Avati trasforma il gotico in uno specchio di identità e destino, utilizzando simboli che troverebbero una potente risposta nel contesto culturale italiano. Quelle figure femminili, misteriosamente vulnerabili, incarnano l’incanto e la maledizione stessa dell’attrazione verso l’ignoto. Ecco perché The Arcane Enchantress emerge come un’opera che osa esplorare gli abissi dell’anima, in una provocazione costante rivolta alla complessità dell’essere umano. Il film, quindi, si trasforma in un incantesimo: affascinante, inquietante, un viaggio all’interno del cuore pulsante del gotico italiano.

L’eredità del film

Il misterioso mago di Pupi Avati crea un quadro di sentimenti e segreti; ogni parte ha una poesia silenziosa. Le ombre si muovono nelle sale polverose di un teatro perduto, mentre i pupi, quelle marionette con un’anima viva, condividono storie di un passato che batte sotto la pelle.

La regia di Avati è più che raccontare una storia; è un tipo di magia, una richiesta di guardare come la memoria sia fragile e ricordare sia difficile, come un sussurro che rimbalza sulle pareti di un punto bloccato nel tempo.
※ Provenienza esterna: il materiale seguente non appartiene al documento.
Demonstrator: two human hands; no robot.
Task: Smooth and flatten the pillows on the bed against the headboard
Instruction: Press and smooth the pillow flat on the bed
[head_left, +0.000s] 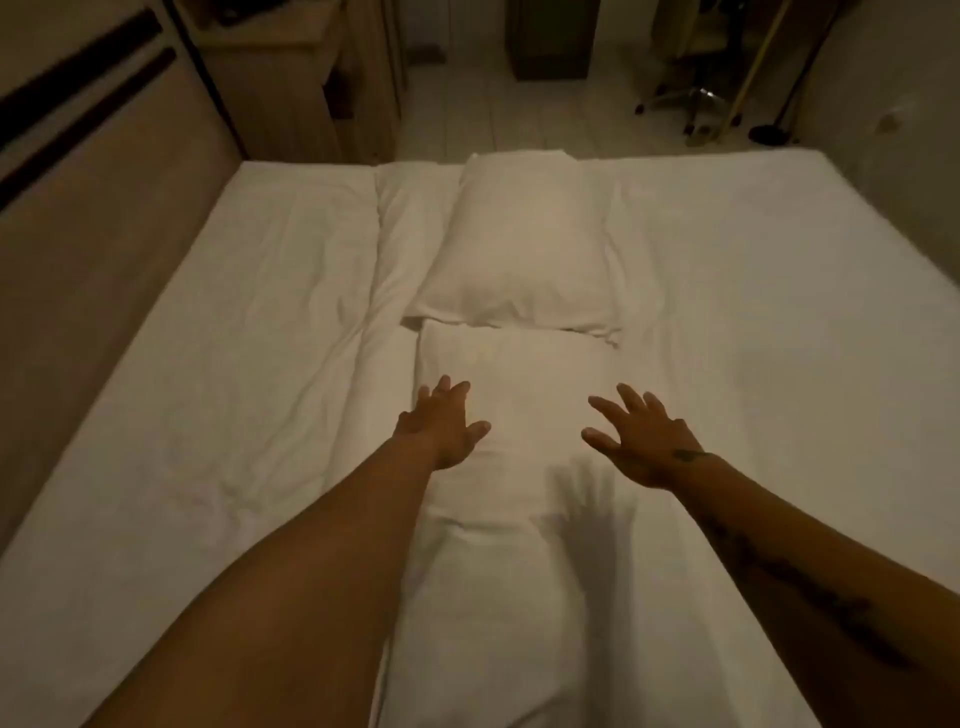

L’eredità di questo film è il suo potere evocativo, che porta lo spettatore in un’odissea emotiva che sfida gli aggettivi: ogni fotogramma è una pennellata su una tela già intrisa di nostalgia, ogni battuta di dialogo è così ironica e carica, porta il peso delle relazioni umane in tutto questo. In questo enorme murale/affresco cinematografico, l’arte dei burattini, durante una vita tra sogno e realtà, diventa simbolica, lasciando alla fine una scia di domande senza risposta.

Riassumendo, si potrebbe dire che The Arcane Enchanter è più di un semplice film; è un’esperienza. Ciò che lascia dietro di sé diventa parte dell’opera di Pupi Avati, aggiungendo qualcosa di speciale ai film italiani con pensieri profondi su chi siamo e sulla memoria. Proprio come un vecchio incantesimo, il film ci chiede di guardare indietro da dove veniamo e vedere la bellezza nelle cose che non durano a lungo, rimanendo nella mente e nel cuore delle persone che lo guardano come un ricordo speciale e difficile da trovare.